Si Oscar De La Hoya derrota esta noche a Steve Forbes como todo el planeta boxeo espera, no sonarán los tambores; si sorprendentemente es vencido, no escucharemos el doblar de las campanas.

Después de haber sido desarmado y mostrarse envejecido frente al poder de Bernard Hopkins y la destreza de Floy Mayweather, es obvio que De La Hoya ha perdido significado. Ya no se mueve en el sector de lo grandioso, aunque continúe vendiendo boletos, ahora a precio de ganga.

¿Qué tanto interesa la pelea De La Hoya-Forbes? Una correcta promoción diría: vayan y vean cuánto queda de aquel Oscar De La Hoya que durante tanto tiempo fue el ombligo del espectáculo.

Uno piensa que Forbes responde a un cuidadoso indeti-kit como adecuado adversario para el lucimiento de Oscar, intentando éste --aunque será una tarea inútil-- convencernos de que puede fabricarle complicaciones a Mayweather.

Como tantos peleadores, incluidos Louis y Alí, De La Hoya se resiste al retiro, pese a navegar en la abundancia económica. Acostumbrado desde muy chavalo a vivir entre reflectores, debe sentirse como abandonado, en una isla cuando no llama la atención.

Eso fue lo más grande de Marciano. Invicto en 49 peleas, se retiró en plenitud como Campeón de todos los pesos. Cierto, a diferencia de Oscar, Marciano había recibido mucho castigo, pero el desgaste del “Chico dorado” salta fácilmente a la vista, como ocurrió con Chávez, con Trinidad, y recientemente con Hopkins.

Nadie escapa a eso, pero De La Hoya, con grandes progresos en el manejo de sus finanzas, ha hecho cuentas y vale la pena “vender” esta pelea con Forbes, aún considerándola mercadería fallada, para ir en busca de otro gran botín contra Mayweather, quien pese a disponer de los recursos suficientes para ganarle todos los asaltos, no es un pegador destructivo.

Desde hace un buen rato, De La Hoya, igual que Trinidad, sabe lo que le espera en cada pelea.

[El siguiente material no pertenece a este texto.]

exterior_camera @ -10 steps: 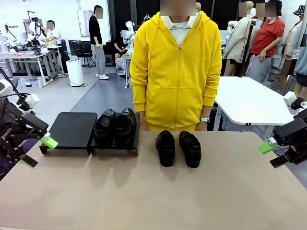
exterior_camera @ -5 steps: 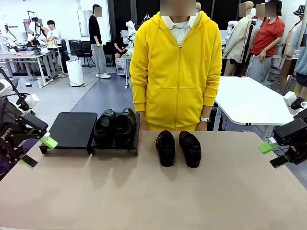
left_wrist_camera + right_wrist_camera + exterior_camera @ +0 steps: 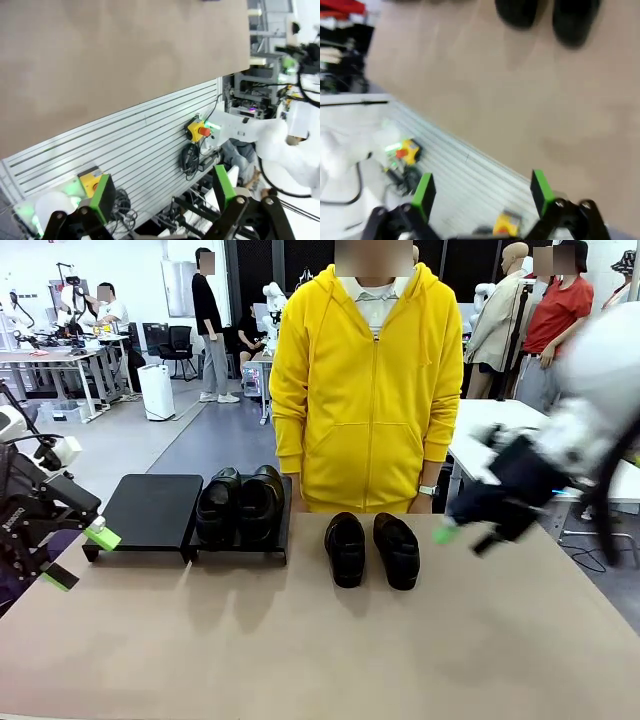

Nunca tuvo chance frente a Hopkins y Mayweather, pero realizó un rayado de cuadro que le permitió en ambos casos cobijarse de billetes.

¡Qué importaba quedarse gimiendo en la lona o lucir tan desorientado como un náufrago! ¿Acaso con un nombre tan luminoso no vas a aprovechar las posibilidades de seguir haciendo crecer tus cuentas bancarias?
Pese a estar mejor orientado y ser más práctico que Tyson, Alí o Durán, peleadores que se administraron desastrosamente, Oscar sabe que nunca tienes tanto dinero que no pueda acabarse. Es por eso que da la impresión de ser voraz como negociante.

De La Hoya-Forbes esta noche, es una pelea sin mayor expectación por el resultado, pero con algún interés por ver cómo funciona quién pretende impresionarnos, antes de volver a ser reducido a la inutilidad por Mayweather.